Records provided:
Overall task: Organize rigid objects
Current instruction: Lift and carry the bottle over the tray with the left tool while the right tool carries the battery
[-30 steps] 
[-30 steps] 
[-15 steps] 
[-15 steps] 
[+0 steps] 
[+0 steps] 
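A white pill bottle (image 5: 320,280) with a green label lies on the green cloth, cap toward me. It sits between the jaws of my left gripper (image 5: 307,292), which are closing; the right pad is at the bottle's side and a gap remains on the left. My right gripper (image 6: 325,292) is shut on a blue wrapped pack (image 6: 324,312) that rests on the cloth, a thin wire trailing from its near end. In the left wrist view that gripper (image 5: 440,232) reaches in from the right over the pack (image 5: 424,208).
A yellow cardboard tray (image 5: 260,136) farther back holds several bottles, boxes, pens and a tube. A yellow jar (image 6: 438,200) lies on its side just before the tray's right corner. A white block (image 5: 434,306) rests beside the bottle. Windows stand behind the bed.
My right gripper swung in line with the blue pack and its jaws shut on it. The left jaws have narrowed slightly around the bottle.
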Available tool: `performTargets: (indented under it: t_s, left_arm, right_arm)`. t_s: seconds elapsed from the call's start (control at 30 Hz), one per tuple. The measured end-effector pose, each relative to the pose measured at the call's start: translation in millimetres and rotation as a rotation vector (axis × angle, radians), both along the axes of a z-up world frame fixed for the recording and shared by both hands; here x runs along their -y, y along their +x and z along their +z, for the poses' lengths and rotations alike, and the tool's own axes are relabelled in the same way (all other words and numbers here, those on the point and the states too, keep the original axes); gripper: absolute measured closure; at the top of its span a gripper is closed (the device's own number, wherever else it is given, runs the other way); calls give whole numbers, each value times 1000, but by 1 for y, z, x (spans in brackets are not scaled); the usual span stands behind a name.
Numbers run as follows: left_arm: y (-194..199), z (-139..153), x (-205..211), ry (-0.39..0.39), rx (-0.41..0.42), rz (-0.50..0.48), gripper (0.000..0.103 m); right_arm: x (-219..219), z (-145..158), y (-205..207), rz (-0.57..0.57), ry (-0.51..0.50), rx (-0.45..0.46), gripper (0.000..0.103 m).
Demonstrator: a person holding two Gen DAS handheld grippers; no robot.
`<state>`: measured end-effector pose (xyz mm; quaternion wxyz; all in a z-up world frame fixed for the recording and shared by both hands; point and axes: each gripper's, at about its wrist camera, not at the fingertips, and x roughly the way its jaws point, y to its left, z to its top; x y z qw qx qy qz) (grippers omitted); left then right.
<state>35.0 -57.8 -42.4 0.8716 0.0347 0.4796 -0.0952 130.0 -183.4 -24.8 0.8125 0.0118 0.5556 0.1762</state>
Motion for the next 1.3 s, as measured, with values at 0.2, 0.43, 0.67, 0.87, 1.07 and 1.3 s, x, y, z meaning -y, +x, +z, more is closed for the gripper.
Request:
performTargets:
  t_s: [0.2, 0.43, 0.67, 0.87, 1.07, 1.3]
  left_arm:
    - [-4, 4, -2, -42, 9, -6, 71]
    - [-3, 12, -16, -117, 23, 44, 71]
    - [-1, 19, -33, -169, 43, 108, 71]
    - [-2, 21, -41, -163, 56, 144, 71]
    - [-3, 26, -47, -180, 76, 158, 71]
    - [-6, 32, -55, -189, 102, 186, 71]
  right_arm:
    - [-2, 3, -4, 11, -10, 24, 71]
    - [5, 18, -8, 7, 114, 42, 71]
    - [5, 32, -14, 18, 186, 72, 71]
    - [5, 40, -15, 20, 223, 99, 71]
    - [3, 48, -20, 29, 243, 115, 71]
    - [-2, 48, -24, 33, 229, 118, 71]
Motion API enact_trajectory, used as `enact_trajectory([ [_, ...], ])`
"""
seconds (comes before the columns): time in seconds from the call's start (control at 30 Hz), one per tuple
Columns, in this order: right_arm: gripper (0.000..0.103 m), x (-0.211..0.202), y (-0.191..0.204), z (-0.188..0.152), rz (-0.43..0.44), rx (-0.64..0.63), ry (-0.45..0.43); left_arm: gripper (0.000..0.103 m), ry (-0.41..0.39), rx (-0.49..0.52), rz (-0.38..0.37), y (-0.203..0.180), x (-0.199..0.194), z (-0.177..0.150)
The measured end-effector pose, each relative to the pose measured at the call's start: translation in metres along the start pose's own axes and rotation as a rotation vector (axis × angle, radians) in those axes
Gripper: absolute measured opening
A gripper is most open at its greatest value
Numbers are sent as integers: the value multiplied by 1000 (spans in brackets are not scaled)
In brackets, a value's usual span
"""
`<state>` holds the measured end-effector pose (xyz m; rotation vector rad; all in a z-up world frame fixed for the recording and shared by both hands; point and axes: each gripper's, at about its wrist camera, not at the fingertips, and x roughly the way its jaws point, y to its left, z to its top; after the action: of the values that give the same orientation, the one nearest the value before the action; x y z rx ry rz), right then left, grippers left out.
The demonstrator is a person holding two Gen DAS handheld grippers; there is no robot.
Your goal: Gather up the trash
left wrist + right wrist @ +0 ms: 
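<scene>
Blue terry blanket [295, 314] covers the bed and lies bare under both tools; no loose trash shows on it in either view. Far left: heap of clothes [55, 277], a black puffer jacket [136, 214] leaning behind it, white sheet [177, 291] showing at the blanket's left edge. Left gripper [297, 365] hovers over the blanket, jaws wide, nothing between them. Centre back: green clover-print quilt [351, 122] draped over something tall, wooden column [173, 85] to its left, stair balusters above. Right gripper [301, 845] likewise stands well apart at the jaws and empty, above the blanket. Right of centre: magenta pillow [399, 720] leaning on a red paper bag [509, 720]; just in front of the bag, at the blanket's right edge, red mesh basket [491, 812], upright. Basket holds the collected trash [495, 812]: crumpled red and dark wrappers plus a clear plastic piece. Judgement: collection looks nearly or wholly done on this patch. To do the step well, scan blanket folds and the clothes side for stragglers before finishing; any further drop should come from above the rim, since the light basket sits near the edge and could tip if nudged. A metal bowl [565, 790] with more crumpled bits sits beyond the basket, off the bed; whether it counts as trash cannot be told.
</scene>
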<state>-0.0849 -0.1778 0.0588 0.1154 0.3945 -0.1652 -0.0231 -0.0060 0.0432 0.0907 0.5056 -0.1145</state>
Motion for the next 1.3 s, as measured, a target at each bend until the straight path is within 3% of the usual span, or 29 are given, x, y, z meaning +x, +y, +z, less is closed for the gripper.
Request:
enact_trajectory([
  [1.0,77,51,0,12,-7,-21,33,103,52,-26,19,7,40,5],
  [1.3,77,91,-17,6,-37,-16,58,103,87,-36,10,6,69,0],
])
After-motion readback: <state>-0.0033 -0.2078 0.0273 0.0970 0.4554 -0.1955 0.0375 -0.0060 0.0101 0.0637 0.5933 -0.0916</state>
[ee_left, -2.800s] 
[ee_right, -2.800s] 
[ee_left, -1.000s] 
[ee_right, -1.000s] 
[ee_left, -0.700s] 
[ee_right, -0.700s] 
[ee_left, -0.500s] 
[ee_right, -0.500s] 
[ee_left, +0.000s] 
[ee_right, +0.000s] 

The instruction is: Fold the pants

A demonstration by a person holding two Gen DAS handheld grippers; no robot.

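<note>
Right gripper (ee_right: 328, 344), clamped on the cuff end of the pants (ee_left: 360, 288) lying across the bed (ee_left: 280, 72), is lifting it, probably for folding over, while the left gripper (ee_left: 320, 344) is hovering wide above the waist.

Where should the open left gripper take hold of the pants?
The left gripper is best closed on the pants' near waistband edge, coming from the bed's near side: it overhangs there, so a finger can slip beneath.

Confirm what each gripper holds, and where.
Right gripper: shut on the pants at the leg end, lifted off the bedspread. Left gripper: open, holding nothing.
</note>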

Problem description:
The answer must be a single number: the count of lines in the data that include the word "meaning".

Task answer:
2